WHAT YOU WILL DO – In the listing that follows, locate the line containing "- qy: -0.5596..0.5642" and the line containing "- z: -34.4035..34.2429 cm". Retype exactly those two lines and every line between them, and nothing more.

DATA SECTION –

☆ ☆ ☆ ☆ ☆

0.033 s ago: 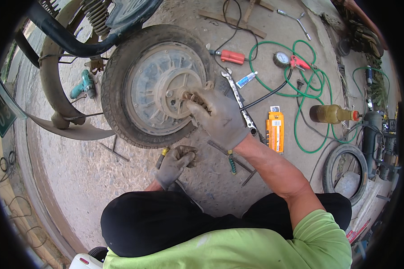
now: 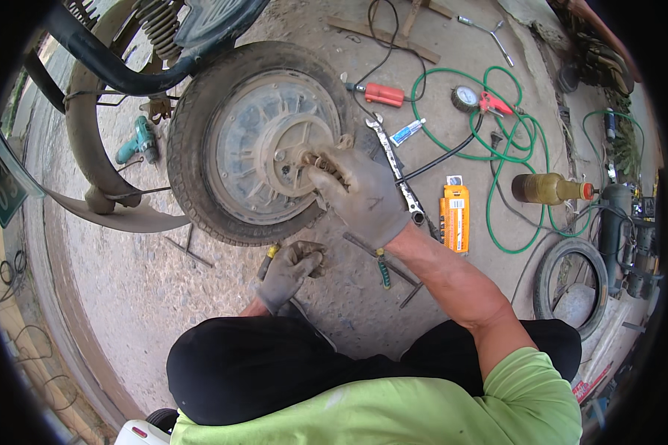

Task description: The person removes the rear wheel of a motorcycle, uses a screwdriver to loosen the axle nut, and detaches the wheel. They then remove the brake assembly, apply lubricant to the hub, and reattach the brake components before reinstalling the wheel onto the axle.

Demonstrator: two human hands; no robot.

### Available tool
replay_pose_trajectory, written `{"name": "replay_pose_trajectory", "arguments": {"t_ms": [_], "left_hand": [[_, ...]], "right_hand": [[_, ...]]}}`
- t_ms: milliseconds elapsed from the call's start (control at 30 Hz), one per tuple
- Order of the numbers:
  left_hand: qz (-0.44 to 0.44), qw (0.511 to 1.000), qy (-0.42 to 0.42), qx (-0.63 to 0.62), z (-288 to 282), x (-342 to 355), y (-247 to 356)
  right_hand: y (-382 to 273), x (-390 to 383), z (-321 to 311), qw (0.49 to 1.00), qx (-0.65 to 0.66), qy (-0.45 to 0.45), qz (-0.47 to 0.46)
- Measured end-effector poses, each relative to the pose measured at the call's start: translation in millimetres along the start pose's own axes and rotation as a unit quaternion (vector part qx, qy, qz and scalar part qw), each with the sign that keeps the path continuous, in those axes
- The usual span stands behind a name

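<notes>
A wheel with a black tyre (image 2: 189, 159) and a dusty grey metal hub (image 2: 237, 159) stands tilted in front of me, next to the vehicle's frame. My right hand (image 2: 360, 193), in a dirty grey glove, reaches to the hub's centre. Its fingers curl closed at the axle end, which they mostly hide. Low by the tyre's near edge is my left hand (image 2: 286, 278), gloved too, fingers curled in. What those fingers hold is hidden. A tool handle in yellow and black (image 2: 269, 258) shows beside that hand; whether it is gripped I cannot tell.
Right of the wheel lie a wrench (image 2: 393, 163), a blue-white tube (image 2: 408, 132), an orange package (image 2: 455, 215), a green hose (image 2: 490, 215) with a pressure gauge (image 2: 465, 98), and a bottle (image 2: 549, 188). A green-handled tool (image 2: 383, 270) is nearer. A drill (image 2: 139, 141) lies left; a loose tyre (image 2: 545, 278), right.
</notes>
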State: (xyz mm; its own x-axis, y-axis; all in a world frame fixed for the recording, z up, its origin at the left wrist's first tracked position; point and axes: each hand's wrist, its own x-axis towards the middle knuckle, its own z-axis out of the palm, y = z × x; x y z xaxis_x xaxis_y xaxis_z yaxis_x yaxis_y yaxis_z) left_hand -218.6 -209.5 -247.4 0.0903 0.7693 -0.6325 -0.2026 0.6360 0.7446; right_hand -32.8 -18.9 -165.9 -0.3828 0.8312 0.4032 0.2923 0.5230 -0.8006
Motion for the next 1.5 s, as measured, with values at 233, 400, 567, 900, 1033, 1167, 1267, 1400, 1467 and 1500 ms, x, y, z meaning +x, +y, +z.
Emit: {"name": "replay_pose_trajectory", "arguments": {"t_ms": [233, 400, 567, 900, 1033, 1167, 1267, 1400, 1467, 1500], "left_hand": [[0.002, 1.000, 0.001, -0.003, -0.1, -2.8, 1.4], [0.003, 1.000, 0.003, -0.007, -0.3, -3.5, 1.5], [-0.007, 1.000, 0.010, 0.022, 0.7, -4.2, 0.3], [-0.003, 1.000, -0.004, -0.014, 2.1, -2.6, -12.2], [-0.008, 1.000, -0.003, -0.011, 0.8, -5.7, -11.0], [0.022, 1.000, 0.019, 0.007, -7.1, -9.6, 2.1], [0.061, 0.997, 0.047, 0.001, -18.2, -23.2, 13.4], [0.121, 0.987, 0.103, -0.017, -48.3, -44.7, 13.7], [0.092, 0.987, 0.132, 0.004, -66.3, -49.6, 15.6], [0.055, 0.987, 0.148, 0.035, -81.2, -53.4, 18.1]], "right_hand": [[11.3, -2.3, 5.0, 0.999, 0.019, -0.014, -0.029], [24.7, 0.6, 21.4, 0.999, -0.005, 0.020, -0.042], [17.6, 7.9, 27.5, 1.000, -0.014, 0.009, 0.017], [6.1, 16.4, 19.8, 0.995, 0.017, -0.023, 0.099], [3.1, 23.5, 24.2, 0.993, -0.002, -0.049, 0.103], [6.2, 22.9, 14.9, 0.994, -0.029, -0.055, 0.095], [0.8, 26.3, 10.7, 0.988, -0.054, -0.085, 0.119], [-1.4, 33.8, 11.4, 0.983, -0.078, -0.144, 0.086], [-0.4, 39.6, 6.0, 0.979, -0.086, -0.172, 0.073], [-0.3, 41.7, 4.3, 0.975, -0.092, -0.188, 0.079]]}}
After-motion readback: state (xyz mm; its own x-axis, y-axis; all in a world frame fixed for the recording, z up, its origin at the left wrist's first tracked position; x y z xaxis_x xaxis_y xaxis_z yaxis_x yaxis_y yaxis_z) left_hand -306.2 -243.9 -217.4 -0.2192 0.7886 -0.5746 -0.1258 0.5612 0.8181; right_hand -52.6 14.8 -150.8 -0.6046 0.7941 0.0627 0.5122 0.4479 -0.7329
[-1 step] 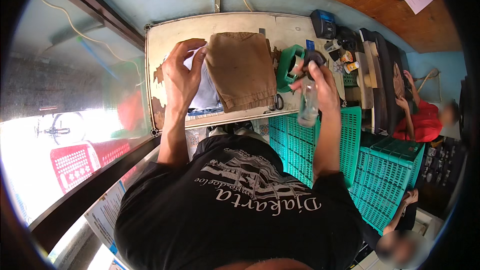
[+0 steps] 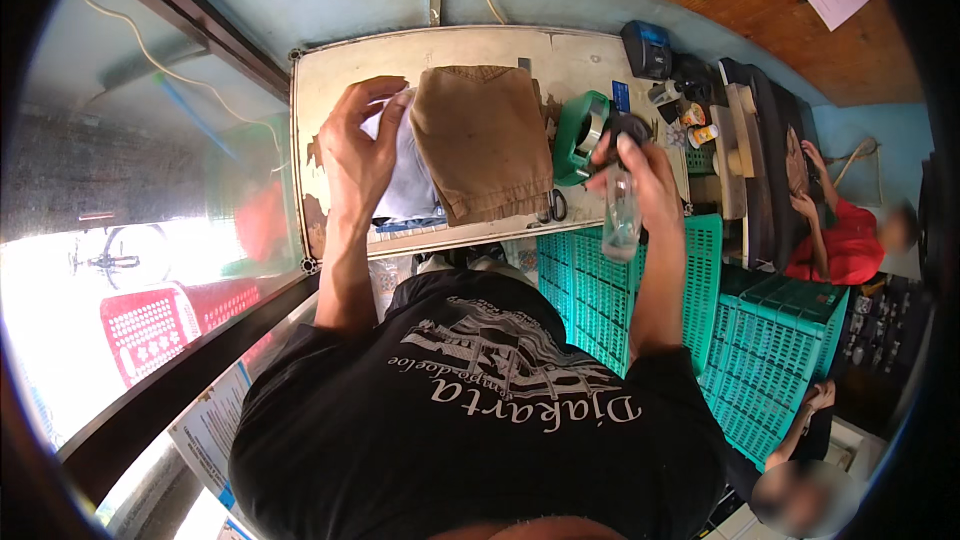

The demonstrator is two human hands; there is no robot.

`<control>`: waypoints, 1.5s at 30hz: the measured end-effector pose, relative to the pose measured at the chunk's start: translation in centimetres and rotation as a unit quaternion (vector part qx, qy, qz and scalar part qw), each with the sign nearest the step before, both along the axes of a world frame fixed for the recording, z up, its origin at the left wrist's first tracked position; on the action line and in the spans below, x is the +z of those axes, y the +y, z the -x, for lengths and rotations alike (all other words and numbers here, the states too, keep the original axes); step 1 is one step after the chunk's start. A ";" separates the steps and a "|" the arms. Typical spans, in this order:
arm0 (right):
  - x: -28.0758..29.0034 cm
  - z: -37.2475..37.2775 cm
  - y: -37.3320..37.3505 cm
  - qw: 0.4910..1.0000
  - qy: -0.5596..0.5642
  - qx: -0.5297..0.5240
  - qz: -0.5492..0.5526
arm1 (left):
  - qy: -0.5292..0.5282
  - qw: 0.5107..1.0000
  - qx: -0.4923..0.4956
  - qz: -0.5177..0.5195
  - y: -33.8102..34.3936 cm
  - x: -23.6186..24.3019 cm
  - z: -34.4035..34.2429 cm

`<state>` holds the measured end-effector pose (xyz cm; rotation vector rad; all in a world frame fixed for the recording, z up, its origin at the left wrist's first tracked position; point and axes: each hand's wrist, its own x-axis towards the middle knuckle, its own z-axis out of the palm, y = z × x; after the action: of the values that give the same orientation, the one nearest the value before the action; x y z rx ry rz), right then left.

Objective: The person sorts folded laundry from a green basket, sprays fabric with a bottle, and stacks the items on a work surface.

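My right hand (image 2: 655,185) grips a clear spray bottle (image 2: 621,225) by its dark top, and the see-through body hangs down past the table's front edge. My left hand (image 2: 357,155) is over the left part of the table, thumb and fingers curved and slightly apart. Nothing plainly shows in its grasp. Behind and beside it lies pale folded cloth (image 2: 408,185). Folded brown trousers or shorts (image 2: 480,140) partly cover that cloth. A green tape dispenser (image 2: 577,155) with a roll stands between the brown garment and my right hand.
Dark-handled scissors (image 2: 557,205) lie by the front edge of the worn white table (image 2: 480,44). Small jars and containers (image 2: 700,134) stand at the right. Green plastic crates (image 2: 585,275) are below. Two other people, one in a red shirt (image 2: 840,240), are at the right.
My right hand and the spray bottle have shifted slightly right and toward me, showing more of the tape dispenser. My left hand has barely moved.
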<state>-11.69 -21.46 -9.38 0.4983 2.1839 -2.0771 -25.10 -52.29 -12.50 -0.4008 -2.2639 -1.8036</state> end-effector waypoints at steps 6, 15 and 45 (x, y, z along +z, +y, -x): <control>-0.6 -2.8 -4.7 0.977 0.046 0.187 0.087 | -0.035 0.998 0.050 -0.002 -2.5 -0.2 1.3; 0.4 2.4 -4.2 0.997 0.051 0.023 0.046 | 0.065 0.994 -0.008 0.090 2.2 -0.4 0.5; 1.3 4.6 -8.2 0.983 0.061 0.169 -0.044 | -0.089 0.981 0.168 -0.041 -10.5 -3.3 -2.3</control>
<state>-16.30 -29.70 -8.09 -0.0006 2.2430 -1.8800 -22.75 -62.83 -15.77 0.1565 -2.1951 -1.8048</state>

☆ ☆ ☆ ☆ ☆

REPLY –
  - qy: -0.5596..0.5642
  - qx: -0.5297..0.5240
  - qz: -0.5492..0.5526
arm1 (left):
  - qy: -0.5292..0.5282
  - qw: 0.5107..1.0000
  - qx: -0.4923..0.4956
  - qz: -0.5177..0.5195
  - y: -33.8102..34.3936 cm
  - x: -23.6186..24.3019 cm
  - z: -34.4035..34.2429 cm

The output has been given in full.